[Records from a data source]
####

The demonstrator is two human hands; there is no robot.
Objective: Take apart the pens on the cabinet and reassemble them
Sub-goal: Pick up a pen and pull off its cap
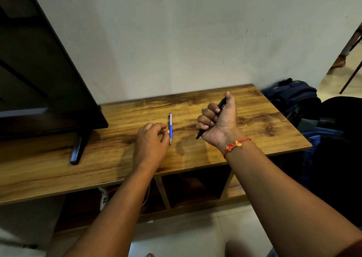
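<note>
We judge disassembly beginning: right hand point(217, 119) fists the black pen point(222, 102), three o'clock of the blue pen point(170, 128), which our loosely curled, empty left hand point(150, 139) should pinch next.

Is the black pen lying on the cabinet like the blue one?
No, the right hand grips the black pen up off the cabinet, and only the blue pen lies on its top.

Black TV point(39, 70) at L, dark backpacks point(293, 96) at R, pale wall point(176, 41) behind, tiled floor point(195, 237)
</note>
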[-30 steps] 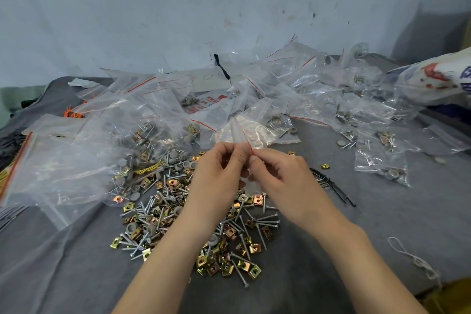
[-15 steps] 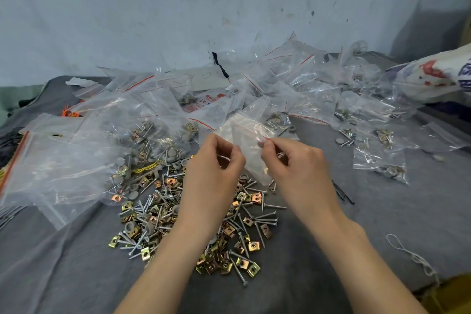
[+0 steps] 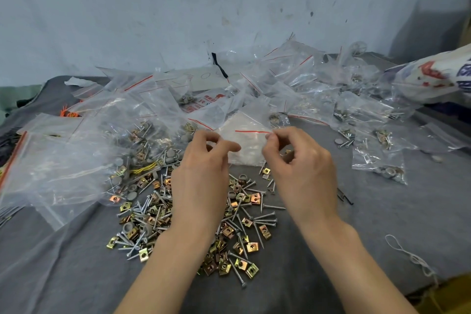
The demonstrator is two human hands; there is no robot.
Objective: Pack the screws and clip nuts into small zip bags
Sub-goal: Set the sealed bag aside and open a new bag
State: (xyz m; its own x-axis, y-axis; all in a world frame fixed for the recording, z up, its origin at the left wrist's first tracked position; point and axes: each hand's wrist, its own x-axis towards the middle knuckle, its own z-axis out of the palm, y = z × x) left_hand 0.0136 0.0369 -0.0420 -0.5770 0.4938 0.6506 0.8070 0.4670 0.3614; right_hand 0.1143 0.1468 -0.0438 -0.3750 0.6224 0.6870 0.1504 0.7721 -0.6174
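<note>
Across the grey worktop [image 3: 382, 224], filled bags [image 3: 293, 79] crowd the rear, and loose screws and clip nuts [image 3: 142, 219] lie beneath both hands. The left hand [image 3: 201, 173] and right hand [image 3: 303, 168] each pinch an upper corner of the small zip bag [image 3: 244, 143], held above the pile. Risk: the thin film slips from either pinch, or the red-lined mouth [image 3: 252, 131] fails to part, scattering hardware during filling.

Clear zip bag [image 3: 248, 145] (red-striped) above heaped screws [image 3: 265, 216], clip nuts [image 3: 252, 246].

Red-striped clear zip bag [image 3: 248, 139], grey cloth [image 3: 356, 224]
</note>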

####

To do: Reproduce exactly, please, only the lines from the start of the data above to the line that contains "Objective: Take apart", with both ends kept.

Your solution:
The demonstrator is two human hands; there is no robot.
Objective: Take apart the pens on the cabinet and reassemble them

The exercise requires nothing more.